Siham Alfred - Raritan Valley Community College
Critical Points of Polynomial Functions
With the widespread use of technology in the classroom, students can now explore more interesting questions. In this session we look at a one parameter family of polynomials functions and construct a polynomial that passes through all its critical points. The construction is very simple and the result is very pretty. Come and let us explore it together.
Miguel Bayona – The Lawrenceville School
GeoGebra for the Mathematics Classroom
GeoGebra is a tool that every high school math teacher should have. In this workshop, participants will learn about this magnificent piece of software, its use and capabilities. At the end of the session, teachers will be able to use GeoGebra to enhance their classroom activities and promote student participation and exploration. Perfect for any level of mathematics, from basic geometry to sophisticated calculus applications. GeoGebra is free and works well in either platform.
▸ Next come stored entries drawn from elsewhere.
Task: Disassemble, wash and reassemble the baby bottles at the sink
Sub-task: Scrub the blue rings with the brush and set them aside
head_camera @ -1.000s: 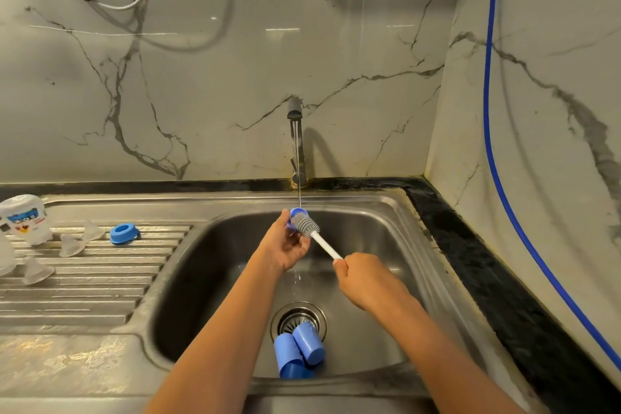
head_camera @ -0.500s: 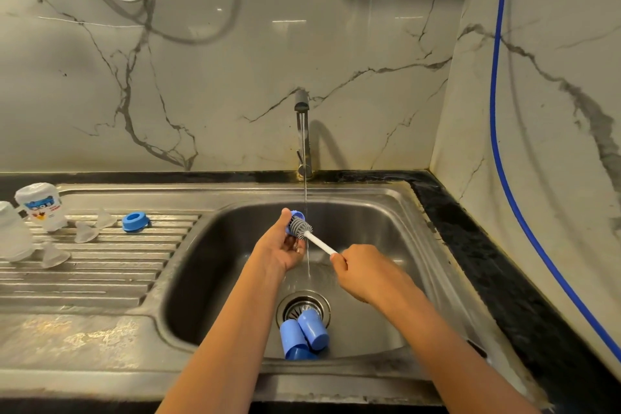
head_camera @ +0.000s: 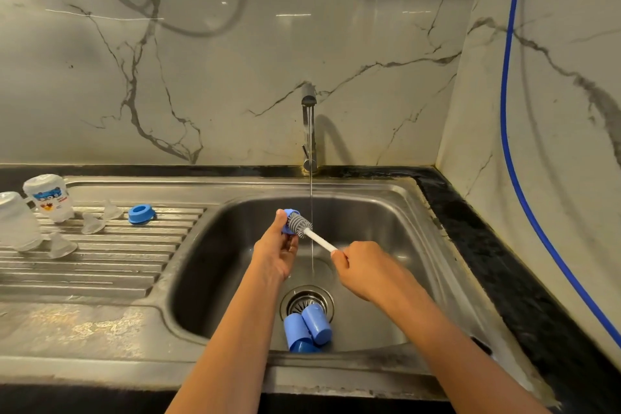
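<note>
Blue plastic cylindrical caps (head_camera: 307,329) are lying on their sides nearest the viewer, touching each other, at the round metal drain strainer (head_camera: 295,296) of the stainless steel sink basin (head_camera: 218,262). Above them the right hand (head_camera: 364,267) is closing tight around the white handle of the grey-bristled bottle brush (head_camera: 300,226). The left hand (head_camera: 274,254) is pinching a small blue plastic screw ring (head_camera: 290,213), fingers curling on its edge, over the basin. The brush head is pressing against that ring. A thin water stream (head_camera: 311,198) is falling just right of the bristles.

Judging handling: the ring is looking light, rigid and wet, so probably slippery. It is best held by the outer rim, leaving the opening free for the bristles. The bristles are looking soft, the handle stiff.

Further left, on the ribbed steel drainboard (head_camera: 100,265), a second blue screw ring (head_camera: 141,214), clear silicone teats (head_camera: 90,223) and two translucent bottle bodies (head_camera: 48,198) are sitting, the bottles upside down. A chrome tap (head_camera: 308,131) is running at the back, against the marble wall (head_camera: 235,77).
</note>
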### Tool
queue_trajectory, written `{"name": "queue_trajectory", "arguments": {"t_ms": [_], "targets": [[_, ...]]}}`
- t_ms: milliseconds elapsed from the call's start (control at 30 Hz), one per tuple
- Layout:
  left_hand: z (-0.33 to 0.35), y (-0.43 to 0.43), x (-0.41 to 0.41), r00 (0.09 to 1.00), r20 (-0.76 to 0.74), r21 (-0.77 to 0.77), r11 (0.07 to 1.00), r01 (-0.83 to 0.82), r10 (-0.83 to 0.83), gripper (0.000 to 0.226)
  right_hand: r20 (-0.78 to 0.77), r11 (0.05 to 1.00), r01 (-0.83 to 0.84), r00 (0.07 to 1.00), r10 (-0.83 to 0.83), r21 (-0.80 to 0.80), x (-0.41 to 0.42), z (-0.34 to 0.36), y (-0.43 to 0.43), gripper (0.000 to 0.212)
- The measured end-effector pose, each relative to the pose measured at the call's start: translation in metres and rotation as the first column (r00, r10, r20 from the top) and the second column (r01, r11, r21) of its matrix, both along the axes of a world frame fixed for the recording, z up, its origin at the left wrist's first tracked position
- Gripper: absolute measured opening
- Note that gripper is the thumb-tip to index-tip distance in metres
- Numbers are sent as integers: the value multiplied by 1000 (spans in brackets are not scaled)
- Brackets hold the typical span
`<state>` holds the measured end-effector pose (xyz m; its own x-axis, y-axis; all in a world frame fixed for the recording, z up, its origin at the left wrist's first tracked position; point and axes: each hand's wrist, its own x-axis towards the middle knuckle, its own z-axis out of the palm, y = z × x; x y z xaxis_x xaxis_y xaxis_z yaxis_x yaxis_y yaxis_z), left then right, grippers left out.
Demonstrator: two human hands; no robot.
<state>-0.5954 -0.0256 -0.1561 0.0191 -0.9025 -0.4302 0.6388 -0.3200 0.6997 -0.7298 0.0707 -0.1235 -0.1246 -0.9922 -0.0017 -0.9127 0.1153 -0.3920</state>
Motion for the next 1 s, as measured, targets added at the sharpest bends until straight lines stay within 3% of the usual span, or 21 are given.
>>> {"name": "queue_trajectory", "arguments": {"t_ms": [167,333,667,900,1000], "targets": [[-3,-5,6,999,-31,-12,999,40,-41,34,-41,996,19,999,-16,84,-3,-7,-8,36],[-3,-7,-1,995,-30,9,996,94,-93,24,-62,992,124,990,-123,18,-1,3,-6,33],[-5,-7,4,996,-79,52,998,41,-37,31,-186,993,-4,982,26,117,7,17,-13,29],[-6,-11,1,998,-66,48,998,27,-24,34,-295,999,14,955,-25,-40,12,12,-7,34],[-7,-13,3,997,-67,73,997,40,-35,38,-223,999,-19,975,12,-30,14,7,-3,36]]}}
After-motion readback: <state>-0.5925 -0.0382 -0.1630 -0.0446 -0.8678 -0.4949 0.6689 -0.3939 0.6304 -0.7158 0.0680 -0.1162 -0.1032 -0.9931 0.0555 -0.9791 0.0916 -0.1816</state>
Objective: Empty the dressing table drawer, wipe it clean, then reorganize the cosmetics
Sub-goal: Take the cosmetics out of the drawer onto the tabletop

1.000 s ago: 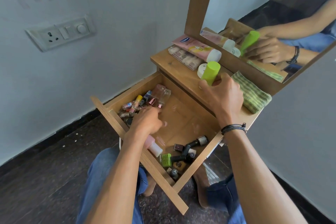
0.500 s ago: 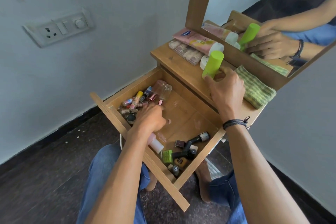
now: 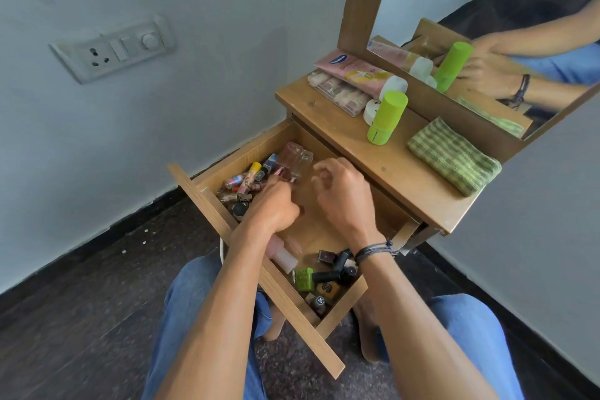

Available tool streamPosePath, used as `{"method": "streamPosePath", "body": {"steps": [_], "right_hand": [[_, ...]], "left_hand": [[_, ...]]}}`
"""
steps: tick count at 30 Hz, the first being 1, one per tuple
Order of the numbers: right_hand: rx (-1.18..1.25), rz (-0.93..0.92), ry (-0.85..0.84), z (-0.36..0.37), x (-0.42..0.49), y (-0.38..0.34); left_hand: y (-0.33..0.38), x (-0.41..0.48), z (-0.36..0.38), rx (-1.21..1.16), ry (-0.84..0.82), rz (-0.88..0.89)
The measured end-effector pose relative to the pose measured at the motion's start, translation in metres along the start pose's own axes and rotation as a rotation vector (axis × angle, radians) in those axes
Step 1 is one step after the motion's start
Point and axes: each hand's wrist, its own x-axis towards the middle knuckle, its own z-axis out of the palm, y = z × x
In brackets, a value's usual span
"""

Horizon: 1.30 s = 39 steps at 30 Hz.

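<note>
The drawer (image 3: 298, 318) of the dressing table stood pulled out over the person's knees, with both hands inside it. The left hand (image 3: 272, 208) reached into the heap of small cosmetics (image 3: 250, 180) in the far left corner, its fingers curled down among them; whether they pinched anything could not be told. The right hand (image 3: 344, 195) hovered over the drawer's bare wooden middle, fingers loosely curled and holding nothing, near a clear glass bottle (image 3: 297, 157). Dark nail-polish bottles (image 3: 331, 274) lay in the near corner. On the bench (image 3: 406, 172) a green bottle (image 3: 386, 117) stood upright, beside a white jar (image 3: 369, 110), a pink tube (image 3: 357, 73) and a folded green checked cloth (image 3: 454, 159).
</note>
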Motion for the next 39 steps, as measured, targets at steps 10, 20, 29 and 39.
{"method": "streamPosePath", "body": {"steps": [10, 20, 29, 39], "right_hand": [[-0.171, -0.156, -0.320, 0.034, 0.028, 0.006], [-0.325, -0.207, -0.312, 0.035, 0.043, 0.000], [-0.414, -0.096, -0.387, 0.024, 0.048, -0.010], [-0.409, -0.113, -0.432, 0.024, 0.040, -0.003]], "left_hand": [[0.001, -0.003, -0.005, -0.113, 0.006, 0.013], [0.004, -0.007, -0.008, -0.167, 0.011, 0.013], [0.004, -0.012, -0.013, -0.225, 0.048, -0.008], [0.001, -0.007, -0.011, -0.229, 0.106, -0.033]]}}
Discover its capabilities, and you will wonder how you got along without it all this time.
Eric Berkowitz – Parsippany Hills High School
Pictures are Worth 1000 Proofs
Proofs can be confusing, and so can algebraic identities that are not intuitive. Why not show it in pictures? Geometric figures can be used to prove many well-known algebraic and trigonometric identities, and students see them easily.
– Indian Hills HighSchool, Oakland NJ
Using Schoology as a Classroom Resource
Student’s interactions and constant connectivity to electronics can be distracting to them. However, using this resource you can remain in contact with your students easily, send them updates, make class announcements, share resources, and much more. Schoology is a FREE resource that allows you to foster an environment where your students can interact with your class and resources constantly. Students can support each other, ask questions, form study groups, submit projects and work, etc. The possibilities are endless. Bring your laptop to interact with the site.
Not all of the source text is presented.